In part A, none of the filters had evidence of visible clot, nor evidence of thrombin generation at supraphysiologic levels, >300 pmol/L (Ota 2008, Pelzer 1991). In part B, there was no visible evidence of clot at the preselected time points. Over four hours the NS + blood group F1+2 levels ranged from 12- 267 pmol/L, and the RL + blood F1+2 levels ranged from 14-218 pmol/L. In the transfusion set primed with blood and then RL added, a simulation of common operating room transfusion practice, the F1+2 ELISA levels ranged from 13-435 pmol/L. There were no statistically significant difference in the ELISA F1+2 between the NS and RL groups (NS + blood vs. RL + blood p= 0.547, NS + blood vs. blood +RL p= 0.663). Nine patients totaling 36 units of pRBC transfused with RL were reviewed. The transfusion times ranging from 15-95 minutes, with an average transfusion time of 30 minutes per unit of pRBC. There was no evidence of transfusion related adverse events identified.

In addition to our results confirming recent studies that demonstrate in vitro compatibility of pRBC with RL, our study is the first comprehensive study involving visual clot, molecular clot and intra-operative transfusion of pRBC with RL. We have utilized a 20 micron filter, whereas previous studies utilized 40 micron filters. Further, in contrast to other studies we are the first to investigate the effects of both the concentration of RL with blood and the transfusion duration; no other study has looked at four hour transfusions with RL.

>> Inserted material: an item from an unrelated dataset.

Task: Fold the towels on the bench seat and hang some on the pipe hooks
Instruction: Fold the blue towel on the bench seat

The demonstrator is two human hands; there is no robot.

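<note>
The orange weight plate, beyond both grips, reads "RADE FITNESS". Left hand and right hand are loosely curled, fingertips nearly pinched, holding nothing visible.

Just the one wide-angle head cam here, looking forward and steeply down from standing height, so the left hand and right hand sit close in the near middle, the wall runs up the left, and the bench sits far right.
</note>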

Our study adds credibility to the hypothesis that RL is safe for clinical transfusion, including intra-operative and ward transfusion practice. Although new evidence now challenges international transfusion guidelines, a larger study should be conducted before transfusion with RL is adopted into widespread clinical practice.

No relevant conflicts of interest to declare.